What you produce should be every line from the data that includes "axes".

> _Data records_
::::
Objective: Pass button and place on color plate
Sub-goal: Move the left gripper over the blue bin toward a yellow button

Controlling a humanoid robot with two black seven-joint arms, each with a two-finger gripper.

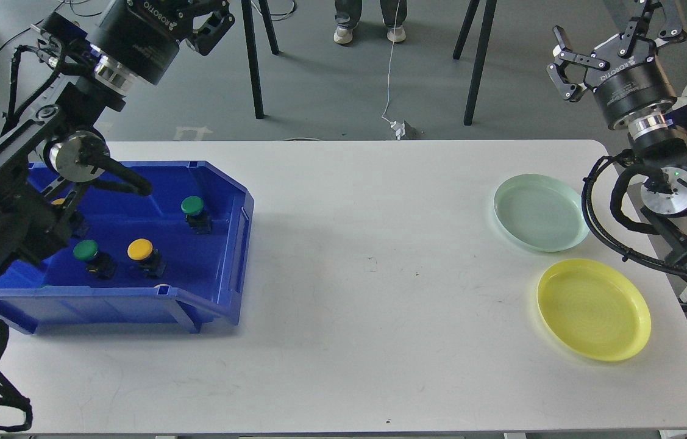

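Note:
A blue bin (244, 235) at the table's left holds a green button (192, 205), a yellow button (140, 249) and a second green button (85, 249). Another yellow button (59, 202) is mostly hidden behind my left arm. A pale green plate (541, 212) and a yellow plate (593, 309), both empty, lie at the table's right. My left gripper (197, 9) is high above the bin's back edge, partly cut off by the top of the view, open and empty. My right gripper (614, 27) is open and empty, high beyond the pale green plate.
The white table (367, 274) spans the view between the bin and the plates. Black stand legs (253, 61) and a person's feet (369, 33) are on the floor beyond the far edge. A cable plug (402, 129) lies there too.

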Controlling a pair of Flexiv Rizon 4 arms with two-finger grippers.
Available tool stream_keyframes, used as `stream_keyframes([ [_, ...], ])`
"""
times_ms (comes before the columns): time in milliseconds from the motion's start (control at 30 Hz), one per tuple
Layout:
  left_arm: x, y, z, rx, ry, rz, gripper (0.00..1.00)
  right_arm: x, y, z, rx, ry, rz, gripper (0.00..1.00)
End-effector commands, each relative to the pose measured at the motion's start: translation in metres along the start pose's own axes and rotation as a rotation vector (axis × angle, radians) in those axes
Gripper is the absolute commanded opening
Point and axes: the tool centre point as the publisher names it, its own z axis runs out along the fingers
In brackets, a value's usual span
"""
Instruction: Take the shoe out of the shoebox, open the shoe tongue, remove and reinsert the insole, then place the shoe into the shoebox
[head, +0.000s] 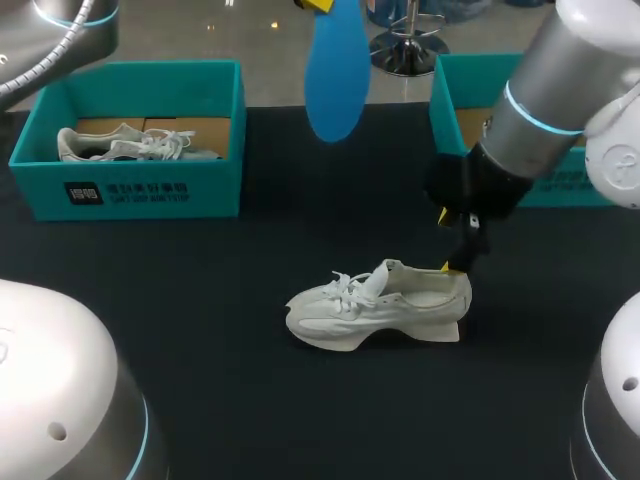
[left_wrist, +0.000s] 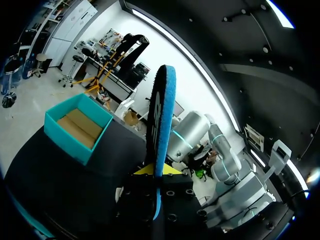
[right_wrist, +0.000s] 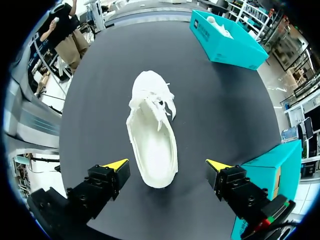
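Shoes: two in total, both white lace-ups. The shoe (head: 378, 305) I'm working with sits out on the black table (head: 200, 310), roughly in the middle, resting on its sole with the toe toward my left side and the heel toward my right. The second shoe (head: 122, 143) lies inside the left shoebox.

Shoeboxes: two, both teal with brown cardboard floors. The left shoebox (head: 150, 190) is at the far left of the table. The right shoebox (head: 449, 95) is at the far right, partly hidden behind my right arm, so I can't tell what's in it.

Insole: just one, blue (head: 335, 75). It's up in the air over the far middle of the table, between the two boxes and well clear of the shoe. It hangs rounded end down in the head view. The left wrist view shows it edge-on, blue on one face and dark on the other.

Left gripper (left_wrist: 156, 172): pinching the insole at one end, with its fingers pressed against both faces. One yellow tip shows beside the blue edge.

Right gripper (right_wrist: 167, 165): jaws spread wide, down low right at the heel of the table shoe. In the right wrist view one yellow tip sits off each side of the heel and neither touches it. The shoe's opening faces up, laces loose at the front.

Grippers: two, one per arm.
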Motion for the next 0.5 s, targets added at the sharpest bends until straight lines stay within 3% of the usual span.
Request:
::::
> _Finished task_
End-effector commands, each relative to the pose measured at the motion's start: translation in metres along the start pose's own axes and rotation as a rotation vector (axis × angle, radians) in those axes
Point and axes: the tool centre point as the publisher names it, its own z axis runs out along the fingers

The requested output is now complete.